Gelet op het koninklijk besluit van 18 september 1997 houdende vereenvoudiging van de loopbaan van sommige ambtenaren van de Regie der Gebouwen;

Gelet op het koninklijk besluit van 18 september 1997 tot vaststelling van de weddenschalen verbonden aan de bijzondere graden van de Regie der Gebouwen, gewijzigd bij de koninklijke besluiten van 17 september 2000, 4 december 2001, 2 december 2002 en 8 april 2003;

Gelet op het advies van de Directieraad;

Gelet op het advies van de Inspecteur van Financiën, gegeven op 3 oktober 2002;

Gelet op de akkoordbevinding van Onze Minister van Begroting, gegeven op 23 juni 2004;

Gelet op de akkoordbevinding van Onze Minister van Ambtenarenzaken, gegeven op 2 maart 2004;

Gelet op het protocol nr. 126/1 van 5 oktober 2004 van het Sectorcomité I - Algemeen Bestuur;

Gelet op de wetten op de Raad van State, gecoördineerd op 12 januari 1973, inzonderheid op artikel 3, § 1, vervangen bij de wet van 4 juli 1989 en gewijzigd bij de wet van 4 augustus 1996;

Gelet op de dringende noodzakelijkheid;

Overwegende dat de hervorming tot doel heeft de federale overheidsdienst om te vormen tot een dynamische organisatie die niet alleen een betere dienstverlening aan de gebruiker beoogt maar ook een betere werkgever wil zijn;

Overwegende dat een radicale verandering van de oriëntatie in het personeelsbeleid één van de pijlers is van de genoemde hervorming en dat de modernisering van de loopbanen van de ambtenaren hiervan een essentieel element uitmaakt;

Overwegende dat de hervorming van de bijzondere loopbanen van het personeel bij de Regie der Gebouwen zo vlug mogelijk moet worden gerealiseerd, gebaseerd op de bepalingen van het voornoemd koninklijk besluit van 5 september 2002;

Overwegende dat het voor de continuïteit en de goede werking van de diensten noodzakelijk is om in niveau D bij de bevordering tot een hogere weddenschaal een afscheiding te voorzien voor sommige personeelsleden om aldus de definitieve blokkering van de loopbanen te voorkomen;

Gelet op de noodzakelijkheid iedere juridische onzekerheid te vermijden in de loopbaan van de ambtenaren van de Regie der Gebouwen;

Op de voordracht van Onze Minister van Financiën, Besluit : HOOFDSTUK I. - Integratie van gemene en bijzondere loopbanen in de nieuwe loopbanen Afdeling 1. - Integratie van de ambtenaren van niveau 4 in niveau D

Artikel 1.De volgende graad ingedeeld in niveau 4 wordt geschrapt bij de Regie der Gebouwen : in rang 42 : wachter.

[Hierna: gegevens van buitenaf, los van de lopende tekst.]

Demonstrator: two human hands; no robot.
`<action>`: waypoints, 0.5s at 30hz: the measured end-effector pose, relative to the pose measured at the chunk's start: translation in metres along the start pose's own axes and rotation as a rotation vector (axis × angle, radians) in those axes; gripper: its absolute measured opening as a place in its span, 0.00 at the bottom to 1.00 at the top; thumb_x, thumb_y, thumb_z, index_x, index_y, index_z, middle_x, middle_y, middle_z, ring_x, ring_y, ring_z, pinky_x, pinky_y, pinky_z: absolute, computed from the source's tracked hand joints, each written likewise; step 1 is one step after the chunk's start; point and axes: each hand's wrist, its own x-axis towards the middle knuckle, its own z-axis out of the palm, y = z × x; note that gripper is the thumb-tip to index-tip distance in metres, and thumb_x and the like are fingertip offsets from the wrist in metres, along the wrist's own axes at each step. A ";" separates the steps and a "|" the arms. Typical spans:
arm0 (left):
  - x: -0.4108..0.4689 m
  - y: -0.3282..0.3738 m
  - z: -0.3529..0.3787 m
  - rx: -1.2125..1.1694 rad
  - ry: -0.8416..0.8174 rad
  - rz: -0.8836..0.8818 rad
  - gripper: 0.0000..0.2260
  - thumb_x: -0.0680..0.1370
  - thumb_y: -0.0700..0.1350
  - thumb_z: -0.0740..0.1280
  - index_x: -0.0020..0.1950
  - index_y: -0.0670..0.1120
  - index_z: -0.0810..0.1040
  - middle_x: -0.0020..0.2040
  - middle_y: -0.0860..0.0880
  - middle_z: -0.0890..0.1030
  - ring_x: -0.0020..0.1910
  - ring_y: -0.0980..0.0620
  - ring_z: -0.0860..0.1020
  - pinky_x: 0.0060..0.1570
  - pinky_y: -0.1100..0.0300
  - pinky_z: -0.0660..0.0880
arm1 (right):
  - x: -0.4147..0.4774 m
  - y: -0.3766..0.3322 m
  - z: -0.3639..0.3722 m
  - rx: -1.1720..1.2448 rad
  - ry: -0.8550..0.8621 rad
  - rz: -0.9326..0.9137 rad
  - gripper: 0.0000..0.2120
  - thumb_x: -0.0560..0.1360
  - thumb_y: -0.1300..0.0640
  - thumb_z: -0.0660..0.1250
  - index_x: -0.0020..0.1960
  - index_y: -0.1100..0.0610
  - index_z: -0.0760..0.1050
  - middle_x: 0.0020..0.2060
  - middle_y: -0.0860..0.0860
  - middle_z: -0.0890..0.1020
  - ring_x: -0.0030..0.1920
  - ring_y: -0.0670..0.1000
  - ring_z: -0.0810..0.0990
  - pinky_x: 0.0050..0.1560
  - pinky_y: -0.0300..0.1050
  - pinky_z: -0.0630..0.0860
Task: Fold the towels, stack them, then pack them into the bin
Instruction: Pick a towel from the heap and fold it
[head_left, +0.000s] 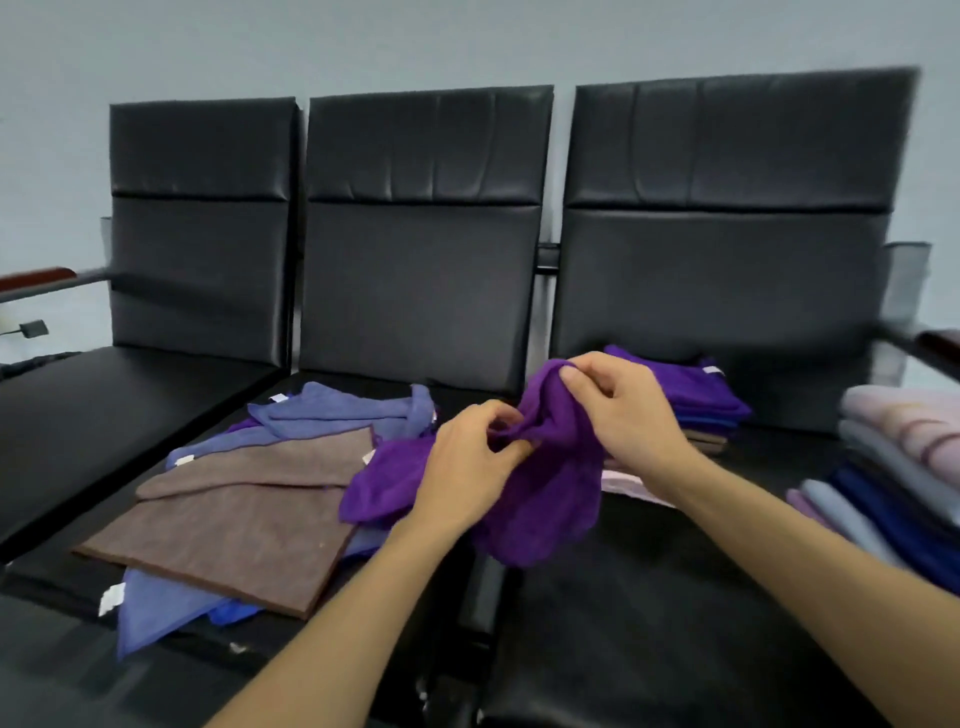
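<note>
On the row of three black chairs (421, 270), two seats carry towels. One purple towel (550, 483) hangs bunched in the air above the gap between the middle seat (62, 577) and the right seat (649, 623), held by two hands. The left hand (467, 467) has its grip closed on a gathered fold, and the right hand (623, 410) pinches the upper edge between thumb and fingers.

The loose pile on the middle seat shows one brown towel (249, 509) folded over itself, at least two blue-grey towels (332, 410) and a scrap of brighter blue. How many lie beneath cannot be counted.

There are two folded stacks. One folded stack (696, 395) sits at the back of the right seat, purple on top, partly hidden behind the right hand. The second stack (904, 431), pink on top, is cut off by the right edge and blurred.

Four small white tags (111, 598) show; any print on them is too small to read.
</note>
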 end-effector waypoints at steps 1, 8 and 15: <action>0.000 0.010 0.009 -0.013 -0.065 0.061 0.10 0.70 0.47 0.76 0.50 0.49 0.82 0.45 0.55 0.81 0.45 0.60 0.78 0.48 0.67 0.72 | -0.009 0.008 -0.020 -0.028 0.015 -0.007 0.11 0.78 0.58 0.64 0.39 0.48 0.77 0.35 0.43 0.82 0.38 0.41 0.78 0.44 0.41 0.74; 0.002 0.043 0.057 -0.211 -0.393 0.104 0.06 0.76 0.40 0.69 0.40 0.49 0.79 0.29 0.50 0.79 0.24 0.54 0.73 0.26 0.64 0.67 | -0.069 0.051 -0.118 -0.215 -0.036 0.048 0.13 0.78 0.59 0.66 0.39 0.44 0.75 0.33 0.38 0.81 0.36 0.33 0.75 0.42 0.32 0.70; 0.014 0.051 0.074 -0.538 -0.096 -0.063 0.08 0.84 0.43 0.56 0.44 0.47 0.68 0.28 0.38 0.71 0.18 0.46 0.74 0.16 0.63 0.65 | -0.103 0.056 -0.161 -0.403 -0.347 0.149 0.13 0.61 0.47 0.80 0.39 0.45 0.77 0.30 0.41 0.79 0.32 0.35 0.74 0.35 0.31 0.68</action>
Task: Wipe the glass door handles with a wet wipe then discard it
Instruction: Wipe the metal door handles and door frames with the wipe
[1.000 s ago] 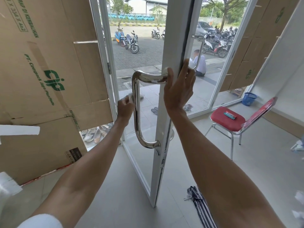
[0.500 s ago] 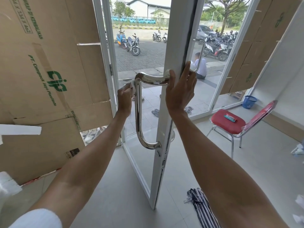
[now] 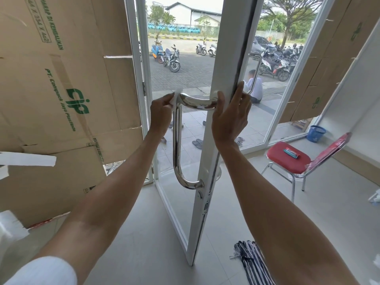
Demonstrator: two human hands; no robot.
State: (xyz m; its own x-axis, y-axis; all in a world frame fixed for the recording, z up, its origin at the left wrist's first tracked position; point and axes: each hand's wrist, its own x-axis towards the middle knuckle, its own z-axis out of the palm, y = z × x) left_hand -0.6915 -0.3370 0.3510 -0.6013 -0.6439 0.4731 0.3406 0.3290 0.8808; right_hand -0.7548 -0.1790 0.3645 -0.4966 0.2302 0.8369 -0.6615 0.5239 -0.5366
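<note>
Handle [image 3: 177, 145] of polished steel sits on the open door's [image 3: 224, 64] white frame, its long bar upright and both ends curving right into the frame. Left hand [image 3: 160, 115] pinches the white wipe [image 3: 176, 100] between thumb and fingertips against the upper bend. Right hand [image 3: 229, 120] lies flat on the door's edge, fingers straight, slightly spread, pointing up, thumb just beside the handle's upper end.
</note>
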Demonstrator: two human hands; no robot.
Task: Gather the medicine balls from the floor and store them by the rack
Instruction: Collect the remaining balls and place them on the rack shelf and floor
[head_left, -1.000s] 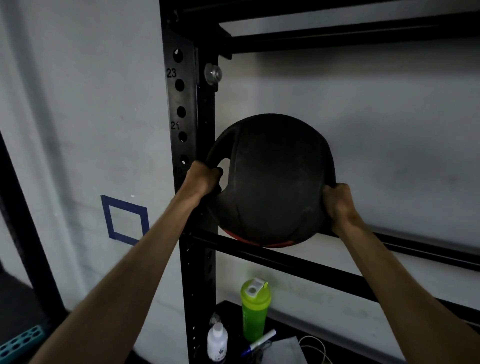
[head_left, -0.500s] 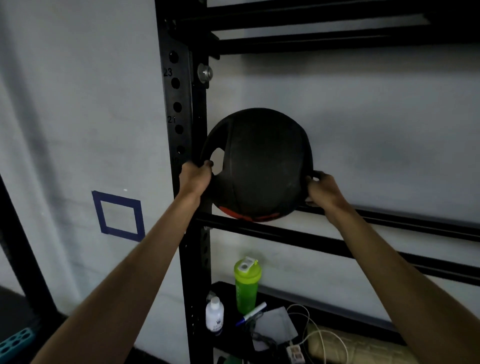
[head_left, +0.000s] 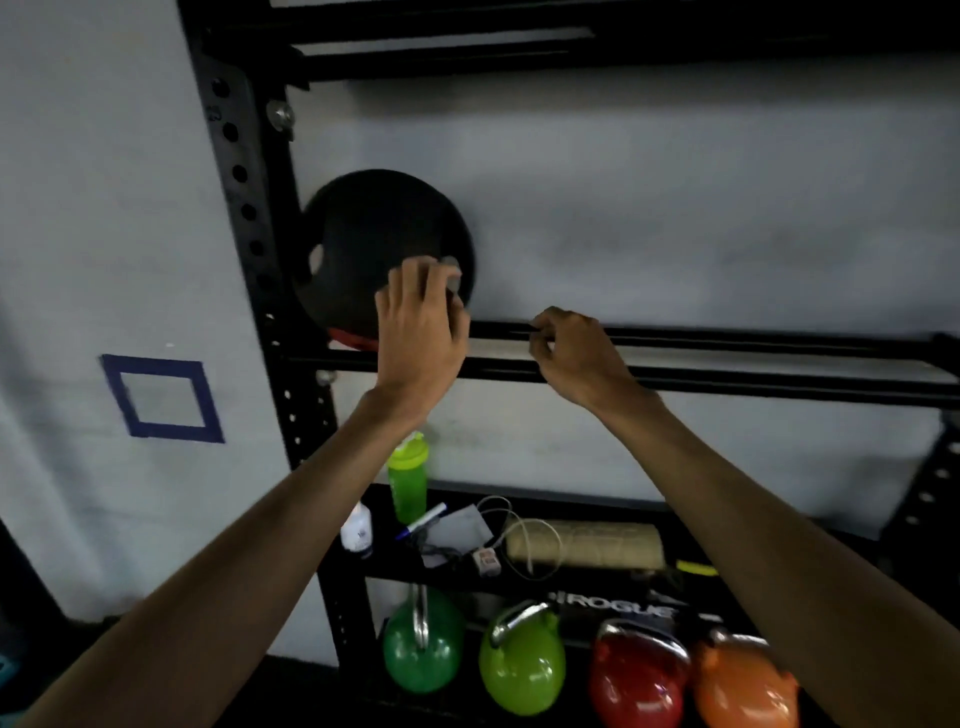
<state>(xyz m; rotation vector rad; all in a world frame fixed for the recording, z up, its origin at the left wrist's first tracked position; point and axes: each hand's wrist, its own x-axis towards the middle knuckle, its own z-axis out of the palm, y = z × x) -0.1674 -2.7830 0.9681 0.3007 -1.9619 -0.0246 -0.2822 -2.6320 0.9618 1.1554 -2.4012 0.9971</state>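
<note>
We are judging this placement as nearly done: the ball (head_left: 379, 244) is sitting on the rails (head_left: 727, 375) of the rack (head_left: 244, 171), tucked against its post. Our left hand (head_left: 418, 332) is hovering at the ball's lower edge, fingers (head_left: 415, 275) loosely spread, gripping nothing. Our right hand (head_left: 576, 358) is hanging by the rails, slackly curled, empty. The ball is looking matte, rubbery and round, with cut-out handles. Fetching another from the floor is probably calling for both hands

Left arm (head_left: 260, 545), right arm (head_left: 753, 519) extended forward, upward. Left hand (head_left: 421, 332) loosely spread, back showing. Right hand (head_left: 576, 358) loosely curled, holding nothing.
</note>
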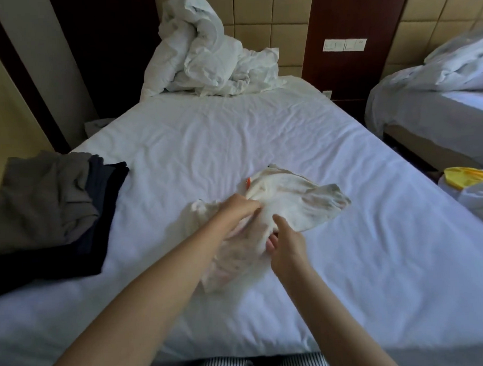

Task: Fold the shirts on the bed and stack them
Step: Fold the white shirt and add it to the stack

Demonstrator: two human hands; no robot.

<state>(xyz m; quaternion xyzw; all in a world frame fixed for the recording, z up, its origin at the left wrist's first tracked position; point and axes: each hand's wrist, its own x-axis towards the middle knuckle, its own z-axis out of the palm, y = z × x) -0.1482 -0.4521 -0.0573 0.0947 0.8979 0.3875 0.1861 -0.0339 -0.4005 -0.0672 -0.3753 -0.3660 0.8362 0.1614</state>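
Gripped white shirt [291, 200] at centre of bed [232, 133], with left hand [240, 207] curled into its cloth and right hand [286, 241] pinching toward five o'clock, seemingly to spread it for folding, clear of darker pile [56, 207] at nine o'clock.

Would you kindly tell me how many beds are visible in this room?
2. The near bed lies straight ahead, with the shirt on it; the far bed stands at the right edge, partly cut off. Others may be out of view.
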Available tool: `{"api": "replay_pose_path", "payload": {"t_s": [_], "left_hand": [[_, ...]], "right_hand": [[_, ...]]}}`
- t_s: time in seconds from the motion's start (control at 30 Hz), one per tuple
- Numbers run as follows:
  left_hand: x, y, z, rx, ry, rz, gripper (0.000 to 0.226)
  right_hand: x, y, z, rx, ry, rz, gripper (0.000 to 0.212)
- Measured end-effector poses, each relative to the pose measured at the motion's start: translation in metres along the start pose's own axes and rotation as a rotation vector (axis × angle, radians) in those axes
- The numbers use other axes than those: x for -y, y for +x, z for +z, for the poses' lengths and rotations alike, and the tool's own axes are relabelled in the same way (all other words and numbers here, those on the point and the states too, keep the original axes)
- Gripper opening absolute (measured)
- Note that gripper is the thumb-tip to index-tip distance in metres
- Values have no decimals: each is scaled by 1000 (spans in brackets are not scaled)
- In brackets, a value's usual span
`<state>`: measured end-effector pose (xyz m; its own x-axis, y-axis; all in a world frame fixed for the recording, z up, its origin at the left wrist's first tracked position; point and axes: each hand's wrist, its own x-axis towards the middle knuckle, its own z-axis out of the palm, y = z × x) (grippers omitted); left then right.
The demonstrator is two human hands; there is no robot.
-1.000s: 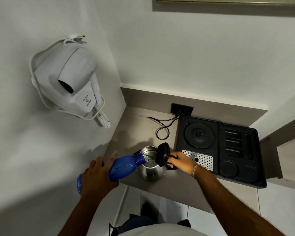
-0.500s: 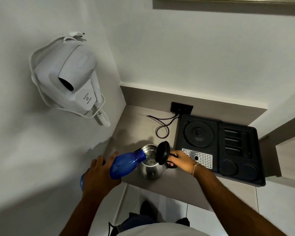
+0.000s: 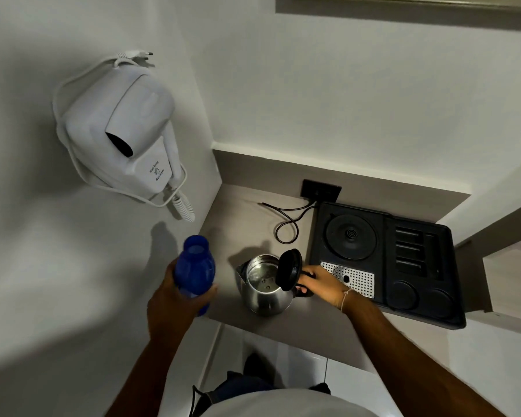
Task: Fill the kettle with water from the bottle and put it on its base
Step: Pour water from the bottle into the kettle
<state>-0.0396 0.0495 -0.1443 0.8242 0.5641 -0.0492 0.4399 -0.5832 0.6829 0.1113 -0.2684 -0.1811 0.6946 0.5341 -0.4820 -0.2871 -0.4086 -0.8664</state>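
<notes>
Bottle (image 3: 195, 266) now upright in left hand (image 3: 175, 299), off kettle (image 3: 265, 285).

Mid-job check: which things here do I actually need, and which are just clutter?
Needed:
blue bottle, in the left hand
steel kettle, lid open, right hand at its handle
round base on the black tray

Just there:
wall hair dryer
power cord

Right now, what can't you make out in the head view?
- Water level in the kettle: glare inside, open lid covers part.
- Kettle handle: under the right hand.
- Bottle contents: opaque blue; base hidden by the left hand.
- Hair dryer label: too small.
</notes>
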Motion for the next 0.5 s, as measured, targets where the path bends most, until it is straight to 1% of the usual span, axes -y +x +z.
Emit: {"api": "replay_pose_path", "payload": {"t_s": [0.1,0.2,0.3,0.4,0.5], "left_hand": [[11,8,7,0,-110,-102,114],[24,16,18,23,-201,-137,100],[27,22,29,18,-249,-129,88],[27,26,41,-2,-281,-101,92],[27,31,49,14,-299,-60,92]], "right_hand": [[-1,-2,0,9,6,5,39],[-4,-1,-1,11,-18,18,36],[-3,0,0,0,-24,8,35],[-5,1,1,-10,-7,-10,34],[-7,1,3,-9,0,-15,34]]}}
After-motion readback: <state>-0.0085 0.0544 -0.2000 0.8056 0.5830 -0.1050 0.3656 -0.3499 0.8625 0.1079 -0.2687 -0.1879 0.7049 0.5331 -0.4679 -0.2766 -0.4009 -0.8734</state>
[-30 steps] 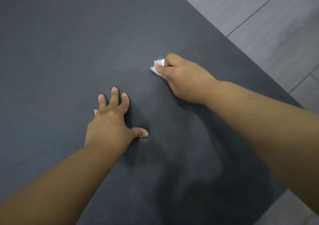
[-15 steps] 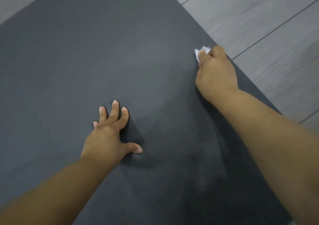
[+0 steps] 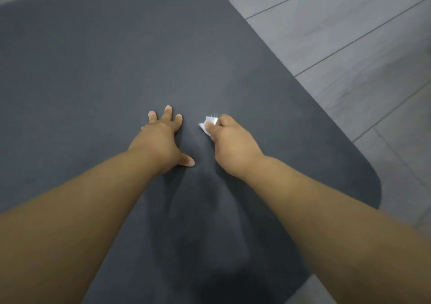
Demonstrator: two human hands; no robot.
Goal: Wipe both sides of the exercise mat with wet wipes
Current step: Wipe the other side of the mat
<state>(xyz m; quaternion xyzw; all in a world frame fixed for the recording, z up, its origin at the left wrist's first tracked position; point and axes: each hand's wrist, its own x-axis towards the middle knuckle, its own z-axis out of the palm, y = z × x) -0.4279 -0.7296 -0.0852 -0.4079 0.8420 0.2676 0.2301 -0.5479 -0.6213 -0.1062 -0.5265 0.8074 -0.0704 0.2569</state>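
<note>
A dark grey exercise mat (image 3: 98, 75) lies flat on the floor and fills most of the view. My left hand (image 3: 161, 142) rests on it near the middle, fingers spread and straight, palm down. Just to its right, my right hand (image 3: 231, 145) grips a crumpled white wet wipe (image 3: 208, 125) and presses it onto the mat. Only a small part of the wipe shows beyond my fingers. A darker damp streak runs on the mat between my two forearms.
Grey wood-look floor planks (image 3: 349, 35) lie beyond the mat's right edge. The mat's rounded near-right corner (image 3: 373, 184) is at the right. A strip of floor shows at the top left.
My right hand has swept the wipe from the mat's right edge back to the middle, beside my left hand. The view has shifted, showing the mat's rounded corner.
</note>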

Art. 2.§ 1. De ambtenaren die op 1 januari 2002 titularis zijn van de geschrapte graad die hierna opgenomen is in de linkerkolom, worden ambtshalve benoemd in de graad die in de rechterkolom voorkomt : Wachter Administratief medewerker. § 2. De berekening van hun graad- en niveauanciënniteit gebeurt vanaf de datum van hun benoeming in de nieuwe graad.

Art. 3.§ 1. De ambtenaren benoemd in de graad van administratief medewerker worden ingeschaald in de weddenschaal DA 1 op voorwaarde dat zij een door het Opleidingsinstituut van de Federale Overheid georganiseerde opleiding gevolgd hebben die gericht is op de competenties vereist voor de functie. § 2. In afwijking van het artikel 216, § 2, van het koninklijk besluit van 5 september 2002 houdende hervorming van de loopbaan van sommige ambtenaren in de Rijksbesturen, worden de in § 1 bedoelde ambtenaren op datum van 1 december 2002 ingeschaald in de weddenschaal DA 1. § 3. De ambtenaren die de opleiding niet gevolgd hebben, behouden de weddenschaal die ze genoten in hun oude graad en die is opgenomen in bijlage 7 van het koninklijk besluit van 5 september 2002 houdende hervorming van de loopbaan van sommige ambtenaren in de Rijksbesturen.

Art. 4.De in artikel 2, § 1, bedoelde ambtenaren bekomen in de weddenschaal DA1 de wedde gelijk aan of onmiddellijk hoger dan de wedde die ze genoten in hun oude graad.

De nuttige anciënniteit van deze ambtenaren wordt vastgesteld op basis van het resultaat van hun inschaling.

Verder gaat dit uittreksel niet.